To help ensure that sacrifice paddocks themselves don’t suffer too much from stock trampling, Mr Tikkisetty suggested that any feed is not spread in the same area all the time.

Also, occasionally dragging a set of light harrows around would help break up excreta. “This ensures good exposure to sunlight that will kill any pathogens or parasites that could otherwise build up in the paddock.”

Mr Tikkisetty also suggested that sacrifice paddocks – which inevitably congregate larger numbers of cows than usual in one spot – should not be near sensitive areas such as waterways, property boundaries and significant ecological features.

While there are no specific rules associated with sacrifice paddocks in Waikato, they are covered by general rules that prohibit the run-off or discharge of contaminants such as effluent or sediment into water bodies.

Mr Tikkisetty pointed out potential disadvantages to using sacrifice paddocks.

“If used for more than a few days, the pasture will usually be severely damaged and require a full pasture renovation.

“So, after the winter wet has passed, it’s best to cultivate them and sow a summer crop to restore the soil.
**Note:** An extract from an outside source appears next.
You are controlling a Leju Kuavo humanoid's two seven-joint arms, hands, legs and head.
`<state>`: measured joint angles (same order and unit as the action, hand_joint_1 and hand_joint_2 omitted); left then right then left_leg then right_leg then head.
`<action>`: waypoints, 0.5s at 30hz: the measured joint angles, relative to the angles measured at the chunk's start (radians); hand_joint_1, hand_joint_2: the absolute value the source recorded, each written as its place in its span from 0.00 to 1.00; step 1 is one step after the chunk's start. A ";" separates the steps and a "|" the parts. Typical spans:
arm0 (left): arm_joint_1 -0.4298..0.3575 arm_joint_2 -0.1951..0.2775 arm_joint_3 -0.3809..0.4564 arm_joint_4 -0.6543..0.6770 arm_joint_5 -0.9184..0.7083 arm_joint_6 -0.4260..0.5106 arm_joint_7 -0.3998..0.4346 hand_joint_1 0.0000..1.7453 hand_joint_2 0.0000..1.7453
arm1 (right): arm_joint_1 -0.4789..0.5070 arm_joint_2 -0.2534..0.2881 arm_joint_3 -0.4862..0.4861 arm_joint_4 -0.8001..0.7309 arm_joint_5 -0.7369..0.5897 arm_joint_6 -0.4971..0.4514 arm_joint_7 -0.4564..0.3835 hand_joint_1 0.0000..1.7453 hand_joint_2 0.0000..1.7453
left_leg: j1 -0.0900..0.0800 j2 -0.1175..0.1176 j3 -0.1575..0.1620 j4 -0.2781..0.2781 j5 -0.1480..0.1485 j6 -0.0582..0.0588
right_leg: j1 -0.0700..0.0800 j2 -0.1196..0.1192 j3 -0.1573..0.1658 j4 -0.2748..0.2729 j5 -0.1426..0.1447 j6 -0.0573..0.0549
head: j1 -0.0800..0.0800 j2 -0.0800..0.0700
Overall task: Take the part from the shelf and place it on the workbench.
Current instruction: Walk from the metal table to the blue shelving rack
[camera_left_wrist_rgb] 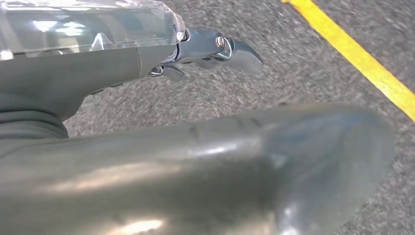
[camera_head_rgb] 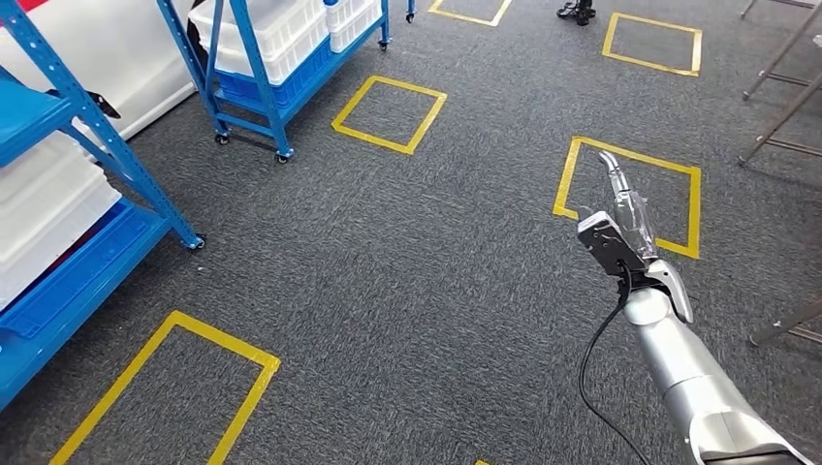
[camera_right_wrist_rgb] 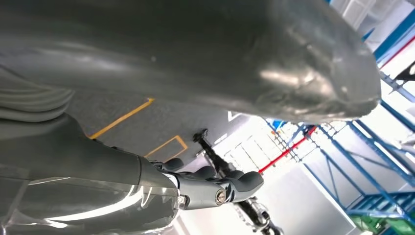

“With any renovation it is important not to leave it too long before the first grazing. A simple way to check when it is ready is to grab some grass between your thumb and forefinger and gently pull upwards. If you pull up roots, then wait a bit longer. If not, it is ready for its first quick light grazing.”

Another potential disadvantage to sacrifice paddocks is the risk of soil structure damage and possible animal health problems, such as lameness. Also, if soil potassium levels become too great in a paddock (potassium is excreted in urine) this can predispose the calving cow to metabolic problems.